→ **Work item**:
Please tally the lines below that contain the string "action" and reply with that figure only.
(Data block begins)
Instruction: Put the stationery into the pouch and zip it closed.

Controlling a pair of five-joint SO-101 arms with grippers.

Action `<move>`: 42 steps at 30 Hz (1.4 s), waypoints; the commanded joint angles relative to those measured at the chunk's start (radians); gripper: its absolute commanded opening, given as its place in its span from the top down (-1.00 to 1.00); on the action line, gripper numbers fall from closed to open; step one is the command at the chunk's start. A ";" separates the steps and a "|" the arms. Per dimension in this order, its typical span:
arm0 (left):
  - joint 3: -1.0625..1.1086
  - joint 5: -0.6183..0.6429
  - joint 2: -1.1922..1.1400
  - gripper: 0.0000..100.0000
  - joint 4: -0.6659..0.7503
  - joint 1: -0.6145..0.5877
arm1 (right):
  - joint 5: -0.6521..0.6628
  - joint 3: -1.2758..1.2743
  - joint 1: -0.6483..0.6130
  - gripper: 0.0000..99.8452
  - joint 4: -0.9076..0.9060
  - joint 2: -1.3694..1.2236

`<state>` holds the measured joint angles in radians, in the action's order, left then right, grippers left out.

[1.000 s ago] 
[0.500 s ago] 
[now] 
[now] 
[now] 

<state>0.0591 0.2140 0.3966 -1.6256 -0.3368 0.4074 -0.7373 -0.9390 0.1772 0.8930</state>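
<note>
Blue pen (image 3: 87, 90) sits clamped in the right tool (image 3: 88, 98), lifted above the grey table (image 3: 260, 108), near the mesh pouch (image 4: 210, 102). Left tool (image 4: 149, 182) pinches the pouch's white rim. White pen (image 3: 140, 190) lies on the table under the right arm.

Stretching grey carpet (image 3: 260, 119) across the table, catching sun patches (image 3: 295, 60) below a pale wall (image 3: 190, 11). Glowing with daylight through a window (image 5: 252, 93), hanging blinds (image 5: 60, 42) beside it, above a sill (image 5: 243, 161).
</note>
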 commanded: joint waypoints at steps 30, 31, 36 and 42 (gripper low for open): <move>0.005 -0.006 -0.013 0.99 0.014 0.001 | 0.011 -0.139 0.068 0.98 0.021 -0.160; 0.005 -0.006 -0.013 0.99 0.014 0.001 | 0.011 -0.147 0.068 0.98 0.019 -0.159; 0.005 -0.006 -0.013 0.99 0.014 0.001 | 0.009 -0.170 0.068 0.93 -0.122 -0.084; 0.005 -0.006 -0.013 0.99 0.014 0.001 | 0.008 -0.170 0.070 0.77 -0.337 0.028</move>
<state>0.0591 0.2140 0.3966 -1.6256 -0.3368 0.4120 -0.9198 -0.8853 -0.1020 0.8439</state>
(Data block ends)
→ **Solution below**:
2